More about David and Yoga of the Mind: Written By-Don Morreale writer for The Examiner.com
Depending on your point of view, David Stevens is either a psychic with his head in the clouds, or an accountant with his feet on the ground. Actually, he’s both. To keep food on the table, he does the books for area eateries like Swing Thai and Watercourse Foods. To feed his soul, he runs “Yoga of the Mind,” a school for intuitives and energy healers located just upstairs from the Hornet Restaurant at First and Broadway. If you’re so inclined, Stevens will give you a free aura reading any Tuesday from 5:30 to 7:00 PM.
“I’ve done a couple thousand readings in the last ten years,” he says. “Most people come because they’re in transition or crisis. I try to get a snapshot of what they’re working on as a spirit in this chapter of their lives.” The “snapshot” often comes in the form of a mental image, the meaning of which — like art — is subject to interpretation. “Readings are not an intellectual process,” he says. “They’re more about receptivity.”
The conventional view of auras is that they’re a kind of halo, a visible emanation of color and light that surrounds the body. Stevens says he doesn’t actually see physical colors in the objective world. Rather, he senses them mentally, or feels them tactilely, and yes, they do surround the body in layers – seven, to be exact – each of which governs an aspect of our being: health, sexuality, work, love, communication, intuition, and divine inspiration. One’s personal vibrational field can be influenced for good or ill by the vibes of others, even in casual encounters or over the internet. The job of an energy healer is to help you become aware of those unwanted negative energies, and to supplant them with positive ones.
Stevens, who was born and raised in Pueblo, says psychic ability runs in his family. “My mother used to say things like ‘You can tell what kind of people live in a house by how you feel when you walk by it.’ Mom was not a designated psychic, but she had a native ability.”
As a child Stevens wanted to “know everything.” At nine, he began reading the Encyclopedia. At fourteen he encountered Allen Watts’ The Book: On the Taboo against Knowing Who You Are. “Before I read Watts,” he says, “I had a sense that life was a battle and a struggle, but now I knew there was a unity beneath all the conflict.” Six months later, he and a couple of friends began doing Transcendental Meditation. The practice ultimately led him to enroll at Maharishi University in Fairfield, Iowa, where he got an undergraduate degree in English. He would return nine years later to earn an MBA with an emphasis on accounting.

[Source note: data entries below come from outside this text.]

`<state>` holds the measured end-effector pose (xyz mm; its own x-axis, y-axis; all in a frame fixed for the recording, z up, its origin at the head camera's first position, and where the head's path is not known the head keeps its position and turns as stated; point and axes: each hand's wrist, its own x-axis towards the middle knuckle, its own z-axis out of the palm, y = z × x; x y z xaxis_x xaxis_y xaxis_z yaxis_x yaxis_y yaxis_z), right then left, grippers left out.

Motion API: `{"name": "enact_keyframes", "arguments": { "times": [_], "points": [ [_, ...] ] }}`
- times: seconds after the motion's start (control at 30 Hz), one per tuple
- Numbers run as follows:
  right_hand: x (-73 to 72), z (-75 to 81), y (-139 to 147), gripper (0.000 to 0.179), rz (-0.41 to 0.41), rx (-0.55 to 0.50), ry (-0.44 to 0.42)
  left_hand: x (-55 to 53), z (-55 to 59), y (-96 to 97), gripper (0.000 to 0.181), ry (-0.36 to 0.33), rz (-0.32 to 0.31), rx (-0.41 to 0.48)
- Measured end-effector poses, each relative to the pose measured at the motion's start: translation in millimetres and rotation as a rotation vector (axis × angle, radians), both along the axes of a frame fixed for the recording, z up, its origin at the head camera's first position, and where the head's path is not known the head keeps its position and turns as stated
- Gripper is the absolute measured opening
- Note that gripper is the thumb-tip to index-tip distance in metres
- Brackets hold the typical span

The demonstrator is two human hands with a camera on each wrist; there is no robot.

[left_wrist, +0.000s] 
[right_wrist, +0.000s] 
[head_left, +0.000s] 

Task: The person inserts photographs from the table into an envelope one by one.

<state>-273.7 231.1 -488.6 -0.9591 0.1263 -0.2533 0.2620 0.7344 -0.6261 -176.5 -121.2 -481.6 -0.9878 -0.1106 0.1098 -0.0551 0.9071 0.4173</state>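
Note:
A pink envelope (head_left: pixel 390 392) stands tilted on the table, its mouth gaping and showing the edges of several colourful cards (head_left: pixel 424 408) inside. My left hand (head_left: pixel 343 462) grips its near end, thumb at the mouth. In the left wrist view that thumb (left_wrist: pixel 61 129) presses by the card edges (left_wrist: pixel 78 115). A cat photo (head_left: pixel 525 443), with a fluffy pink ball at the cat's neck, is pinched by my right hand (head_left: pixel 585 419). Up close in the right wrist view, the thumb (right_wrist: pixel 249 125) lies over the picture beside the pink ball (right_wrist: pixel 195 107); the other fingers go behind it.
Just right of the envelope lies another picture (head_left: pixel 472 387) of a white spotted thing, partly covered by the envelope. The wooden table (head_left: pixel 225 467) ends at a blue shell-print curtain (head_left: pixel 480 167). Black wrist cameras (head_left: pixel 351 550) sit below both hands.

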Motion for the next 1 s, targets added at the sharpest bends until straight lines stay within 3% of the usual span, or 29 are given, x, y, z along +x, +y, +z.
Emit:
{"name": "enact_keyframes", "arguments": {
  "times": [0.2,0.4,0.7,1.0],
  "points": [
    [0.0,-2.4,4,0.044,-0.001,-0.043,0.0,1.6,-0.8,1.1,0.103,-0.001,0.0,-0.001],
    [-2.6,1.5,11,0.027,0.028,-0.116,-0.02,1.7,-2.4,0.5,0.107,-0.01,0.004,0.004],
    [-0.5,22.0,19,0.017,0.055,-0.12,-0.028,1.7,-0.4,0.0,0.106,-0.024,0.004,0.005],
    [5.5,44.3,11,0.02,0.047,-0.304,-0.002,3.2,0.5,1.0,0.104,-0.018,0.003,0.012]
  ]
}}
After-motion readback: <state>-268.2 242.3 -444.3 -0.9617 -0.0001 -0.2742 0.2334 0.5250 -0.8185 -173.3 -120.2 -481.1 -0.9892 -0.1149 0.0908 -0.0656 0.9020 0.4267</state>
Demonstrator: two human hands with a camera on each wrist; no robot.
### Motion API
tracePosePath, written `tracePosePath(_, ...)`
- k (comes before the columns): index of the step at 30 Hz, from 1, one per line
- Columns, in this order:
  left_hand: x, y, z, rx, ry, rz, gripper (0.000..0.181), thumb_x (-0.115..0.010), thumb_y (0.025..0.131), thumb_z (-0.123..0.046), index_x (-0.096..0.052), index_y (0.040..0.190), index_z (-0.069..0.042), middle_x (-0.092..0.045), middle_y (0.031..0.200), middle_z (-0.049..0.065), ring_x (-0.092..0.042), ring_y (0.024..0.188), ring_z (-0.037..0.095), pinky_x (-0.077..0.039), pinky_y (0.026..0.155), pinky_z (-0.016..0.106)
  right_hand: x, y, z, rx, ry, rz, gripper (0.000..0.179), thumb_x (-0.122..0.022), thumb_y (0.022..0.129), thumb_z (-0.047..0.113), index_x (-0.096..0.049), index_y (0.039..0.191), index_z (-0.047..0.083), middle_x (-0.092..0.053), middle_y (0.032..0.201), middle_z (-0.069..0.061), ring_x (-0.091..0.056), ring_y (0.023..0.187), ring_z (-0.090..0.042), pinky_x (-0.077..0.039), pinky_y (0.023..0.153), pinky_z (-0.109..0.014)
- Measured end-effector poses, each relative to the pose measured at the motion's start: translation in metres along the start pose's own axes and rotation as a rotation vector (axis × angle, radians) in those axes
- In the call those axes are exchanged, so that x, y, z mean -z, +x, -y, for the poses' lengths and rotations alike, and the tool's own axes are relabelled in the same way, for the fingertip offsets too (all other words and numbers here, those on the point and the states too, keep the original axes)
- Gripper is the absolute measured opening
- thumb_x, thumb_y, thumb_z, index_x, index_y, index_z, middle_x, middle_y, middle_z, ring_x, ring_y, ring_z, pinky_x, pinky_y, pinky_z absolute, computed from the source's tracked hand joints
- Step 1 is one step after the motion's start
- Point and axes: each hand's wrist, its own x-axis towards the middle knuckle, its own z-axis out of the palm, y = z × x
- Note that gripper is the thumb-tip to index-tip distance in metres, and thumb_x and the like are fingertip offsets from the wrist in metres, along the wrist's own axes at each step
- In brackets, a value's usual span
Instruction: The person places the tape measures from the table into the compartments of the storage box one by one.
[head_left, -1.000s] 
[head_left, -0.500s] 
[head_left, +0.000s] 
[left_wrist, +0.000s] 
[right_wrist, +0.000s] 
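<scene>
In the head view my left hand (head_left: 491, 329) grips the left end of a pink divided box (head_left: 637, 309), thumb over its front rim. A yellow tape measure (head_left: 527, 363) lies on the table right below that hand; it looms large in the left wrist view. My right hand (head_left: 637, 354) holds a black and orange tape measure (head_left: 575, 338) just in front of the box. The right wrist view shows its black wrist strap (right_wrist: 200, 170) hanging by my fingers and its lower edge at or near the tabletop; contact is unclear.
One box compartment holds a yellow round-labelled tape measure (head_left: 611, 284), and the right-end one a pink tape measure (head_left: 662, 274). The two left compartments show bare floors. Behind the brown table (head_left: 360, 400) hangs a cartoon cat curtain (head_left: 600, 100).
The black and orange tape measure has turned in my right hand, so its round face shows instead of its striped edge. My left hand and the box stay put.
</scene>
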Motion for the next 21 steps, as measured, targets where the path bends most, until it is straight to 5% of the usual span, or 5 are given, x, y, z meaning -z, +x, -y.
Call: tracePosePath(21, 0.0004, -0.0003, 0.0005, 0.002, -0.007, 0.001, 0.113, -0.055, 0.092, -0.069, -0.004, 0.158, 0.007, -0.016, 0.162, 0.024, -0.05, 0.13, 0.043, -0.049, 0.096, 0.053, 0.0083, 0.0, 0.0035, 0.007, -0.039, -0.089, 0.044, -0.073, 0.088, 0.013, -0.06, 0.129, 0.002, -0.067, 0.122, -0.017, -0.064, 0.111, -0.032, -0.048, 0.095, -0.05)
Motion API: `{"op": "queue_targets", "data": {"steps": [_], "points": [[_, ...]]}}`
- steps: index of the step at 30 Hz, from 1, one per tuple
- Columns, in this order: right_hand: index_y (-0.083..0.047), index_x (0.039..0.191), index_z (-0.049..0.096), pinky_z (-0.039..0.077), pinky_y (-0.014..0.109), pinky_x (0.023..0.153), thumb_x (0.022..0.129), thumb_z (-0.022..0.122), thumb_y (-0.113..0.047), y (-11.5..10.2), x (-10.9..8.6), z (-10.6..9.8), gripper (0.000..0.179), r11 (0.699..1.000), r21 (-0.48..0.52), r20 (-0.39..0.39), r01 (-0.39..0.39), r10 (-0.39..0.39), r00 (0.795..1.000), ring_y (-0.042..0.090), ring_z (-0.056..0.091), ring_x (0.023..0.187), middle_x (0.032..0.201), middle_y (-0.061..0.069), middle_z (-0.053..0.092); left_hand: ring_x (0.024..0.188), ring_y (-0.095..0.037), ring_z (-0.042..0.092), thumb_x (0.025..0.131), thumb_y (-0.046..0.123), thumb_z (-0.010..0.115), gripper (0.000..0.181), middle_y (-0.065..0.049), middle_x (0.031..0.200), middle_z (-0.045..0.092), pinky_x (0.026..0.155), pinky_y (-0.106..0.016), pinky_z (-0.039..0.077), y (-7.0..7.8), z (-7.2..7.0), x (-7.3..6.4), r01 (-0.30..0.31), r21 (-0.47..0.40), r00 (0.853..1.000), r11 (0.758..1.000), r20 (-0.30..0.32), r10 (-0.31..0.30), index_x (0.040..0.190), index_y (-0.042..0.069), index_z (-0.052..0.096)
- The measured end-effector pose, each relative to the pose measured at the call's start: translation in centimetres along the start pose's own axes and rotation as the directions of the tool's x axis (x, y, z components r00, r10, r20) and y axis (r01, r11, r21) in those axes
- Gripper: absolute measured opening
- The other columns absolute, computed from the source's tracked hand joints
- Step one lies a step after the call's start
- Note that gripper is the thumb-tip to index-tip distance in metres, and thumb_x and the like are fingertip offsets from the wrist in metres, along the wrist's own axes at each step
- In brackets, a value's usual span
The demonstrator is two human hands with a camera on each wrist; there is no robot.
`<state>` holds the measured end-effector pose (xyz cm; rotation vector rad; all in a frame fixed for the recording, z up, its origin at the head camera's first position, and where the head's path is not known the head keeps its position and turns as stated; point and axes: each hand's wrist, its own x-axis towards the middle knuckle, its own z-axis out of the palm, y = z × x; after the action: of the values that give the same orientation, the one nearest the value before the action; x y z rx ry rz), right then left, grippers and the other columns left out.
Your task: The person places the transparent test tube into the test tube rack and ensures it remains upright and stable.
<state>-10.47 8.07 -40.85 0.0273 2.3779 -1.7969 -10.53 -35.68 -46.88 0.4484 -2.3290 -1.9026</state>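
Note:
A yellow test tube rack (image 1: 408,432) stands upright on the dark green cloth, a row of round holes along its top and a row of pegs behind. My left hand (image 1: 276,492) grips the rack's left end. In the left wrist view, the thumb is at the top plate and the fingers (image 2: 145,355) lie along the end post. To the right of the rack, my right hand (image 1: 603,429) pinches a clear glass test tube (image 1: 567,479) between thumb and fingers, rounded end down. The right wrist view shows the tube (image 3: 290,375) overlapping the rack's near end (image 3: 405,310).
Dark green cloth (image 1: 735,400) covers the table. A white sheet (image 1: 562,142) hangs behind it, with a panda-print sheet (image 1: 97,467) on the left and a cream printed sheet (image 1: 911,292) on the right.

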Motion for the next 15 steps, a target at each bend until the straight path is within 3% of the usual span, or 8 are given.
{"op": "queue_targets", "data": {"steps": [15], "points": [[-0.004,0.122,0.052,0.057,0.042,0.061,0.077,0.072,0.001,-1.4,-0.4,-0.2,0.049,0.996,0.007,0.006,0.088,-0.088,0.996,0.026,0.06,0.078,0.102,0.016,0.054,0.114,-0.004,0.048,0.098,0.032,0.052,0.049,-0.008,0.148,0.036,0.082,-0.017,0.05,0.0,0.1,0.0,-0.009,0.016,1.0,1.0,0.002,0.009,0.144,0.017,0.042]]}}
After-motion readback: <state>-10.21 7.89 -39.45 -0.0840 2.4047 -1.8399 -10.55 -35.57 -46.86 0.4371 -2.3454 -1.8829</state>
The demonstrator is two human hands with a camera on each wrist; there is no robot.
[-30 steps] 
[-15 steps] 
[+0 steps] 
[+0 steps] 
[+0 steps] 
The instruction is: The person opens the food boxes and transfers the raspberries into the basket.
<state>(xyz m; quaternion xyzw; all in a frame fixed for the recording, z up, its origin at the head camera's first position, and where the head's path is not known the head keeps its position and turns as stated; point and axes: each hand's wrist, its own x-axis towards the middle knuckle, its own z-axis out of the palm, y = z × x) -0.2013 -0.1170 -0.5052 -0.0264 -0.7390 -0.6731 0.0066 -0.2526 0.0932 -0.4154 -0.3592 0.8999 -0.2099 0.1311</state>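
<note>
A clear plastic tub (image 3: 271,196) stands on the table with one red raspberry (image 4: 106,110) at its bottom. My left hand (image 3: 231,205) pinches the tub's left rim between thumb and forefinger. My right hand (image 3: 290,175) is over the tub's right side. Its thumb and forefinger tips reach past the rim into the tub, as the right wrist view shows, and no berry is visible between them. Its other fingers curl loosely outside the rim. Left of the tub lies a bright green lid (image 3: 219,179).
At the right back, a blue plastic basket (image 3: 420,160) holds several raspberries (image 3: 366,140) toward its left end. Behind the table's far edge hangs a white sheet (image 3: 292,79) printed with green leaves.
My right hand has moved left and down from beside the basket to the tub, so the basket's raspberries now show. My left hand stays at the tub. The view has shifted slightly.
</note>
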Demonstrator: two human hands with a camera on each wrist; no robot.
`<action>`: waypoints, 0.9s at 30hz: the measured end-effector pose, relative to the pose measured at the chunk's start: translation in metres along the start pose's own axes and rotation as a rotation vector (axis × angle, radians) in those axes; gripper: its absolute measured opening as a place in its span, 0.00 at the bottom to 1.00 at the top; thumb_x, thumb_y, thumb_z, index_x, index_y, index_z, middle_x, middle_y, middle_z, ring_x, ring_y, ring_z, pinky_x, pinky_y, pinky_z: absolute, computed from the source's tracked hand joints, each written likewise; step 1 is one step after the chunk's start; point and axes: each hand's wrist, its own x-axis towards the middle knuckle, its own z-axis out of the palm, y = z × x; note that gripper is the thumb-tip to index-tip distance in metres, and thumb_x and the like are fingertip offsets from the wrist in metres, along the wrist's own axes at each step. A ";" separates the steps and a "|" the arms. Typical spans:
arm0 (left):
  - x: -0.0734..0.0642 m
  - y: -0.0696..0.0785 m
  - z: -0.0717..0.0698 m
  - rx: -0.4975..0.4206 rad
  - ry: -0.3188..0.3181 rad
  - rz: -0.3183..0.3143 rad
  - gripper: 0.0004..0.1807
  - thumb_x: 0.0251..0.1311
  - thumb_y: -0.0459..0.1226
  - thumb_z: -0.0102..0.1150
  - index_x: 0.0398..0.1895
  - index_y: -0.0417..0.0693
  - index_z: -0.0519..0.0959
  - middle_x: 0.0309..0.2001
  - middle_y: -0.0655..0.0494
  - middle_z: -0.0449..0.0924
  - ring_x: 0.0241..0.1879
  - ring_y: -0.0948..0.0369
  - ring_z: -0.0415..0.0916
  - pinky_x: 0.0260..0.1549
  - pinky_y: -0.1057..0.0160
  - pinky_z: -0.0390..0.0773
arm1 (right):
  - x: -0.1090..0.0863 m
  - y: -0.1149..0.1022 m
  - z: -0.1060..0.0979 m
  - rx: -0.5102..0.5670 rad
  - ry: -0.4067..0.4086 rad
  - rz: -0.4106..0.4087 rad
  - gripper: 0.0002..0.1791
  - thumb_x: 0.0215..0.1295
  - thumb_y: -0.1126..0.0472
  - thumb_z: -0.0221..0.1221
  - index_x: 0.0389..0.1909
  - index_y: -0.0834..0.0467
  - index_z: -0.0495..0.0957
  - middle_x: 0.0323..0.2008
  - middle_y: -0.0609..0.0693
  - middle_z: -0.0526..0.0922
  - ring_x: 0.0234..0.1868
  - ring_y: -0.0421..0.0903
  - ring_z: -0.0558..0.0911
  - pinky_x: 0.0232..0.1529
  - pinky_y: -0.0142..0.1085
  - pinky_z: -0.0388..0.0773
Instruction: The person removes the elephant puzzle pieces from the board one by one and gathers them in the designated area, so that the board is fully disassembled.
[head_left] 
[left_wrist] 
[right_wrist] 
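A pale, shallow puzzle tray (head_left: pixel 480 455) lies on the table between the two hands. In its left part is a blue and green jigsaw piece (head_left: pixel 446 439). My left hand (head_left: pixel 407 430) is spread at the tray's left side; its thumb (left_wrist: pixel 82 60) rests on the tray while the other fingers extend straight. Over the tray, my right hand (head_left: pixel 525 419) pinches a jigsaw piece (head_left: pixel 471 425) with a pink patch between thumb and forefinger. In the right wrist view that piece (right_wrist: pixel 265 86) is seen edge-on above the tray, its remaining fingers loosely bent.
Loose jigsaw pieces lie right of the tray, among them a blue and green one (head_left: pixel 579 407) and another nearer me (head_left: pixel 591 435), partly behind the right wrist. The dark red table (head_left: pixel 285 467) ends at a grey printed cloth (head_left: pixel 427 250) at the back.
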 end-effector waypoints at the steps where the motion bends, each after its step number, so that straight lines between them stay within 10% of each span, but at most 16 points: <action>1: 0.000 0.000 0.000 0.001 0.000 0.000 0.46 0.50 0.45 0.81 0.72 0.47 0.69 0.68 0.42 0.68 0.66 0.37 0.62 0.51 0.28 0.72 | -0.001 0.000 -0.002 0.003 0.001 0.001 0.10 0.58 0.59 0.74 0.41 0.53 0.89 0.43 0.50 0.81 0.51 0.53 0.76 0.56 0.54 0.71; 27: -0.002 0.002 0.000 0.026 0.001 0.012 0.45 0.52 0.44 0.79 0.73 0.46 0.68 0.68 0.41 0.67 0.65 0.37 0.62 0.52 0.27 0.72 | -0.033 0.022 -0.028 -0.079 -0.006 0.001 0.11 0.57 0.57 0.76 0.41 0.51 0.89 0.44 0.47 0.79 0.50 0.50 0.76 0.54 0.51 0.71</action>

It was in that intervening nine years, working a lot of short term jobs (“none of which worked out”) that Stevens finally found his calling. “A friend from Maharishi University, a guy named Robert Grey, was doing psychic readings over the phone at the time. He did maybe thirty readings on me.” The readings led Stevens to an awareness of the unspoken ‘energy agreements’ he — and by extension, all of us — have with the people in our lives. “I was fascinated by what Grey was doing. He showed me that I was on my path, even if it was a little rocky.”
Once he had established his own accounting business, Stevens began devoting more and more time to his psychic studies, taking classes in clairvoyant reading and energy healing at Denver’s Inner Connection Institute. “My studies helped me to access my intuition at will,” he says.
In 2004 he launched “Yoga of the Mind,” a school for people who want to “stretch, strengthen, and balance their intuitive powers. We all have psychic ability, but it’s either been repressed or ignored. Being around others who believe intuition is real is validating. When it’s validated, the psychic world begins to open up.”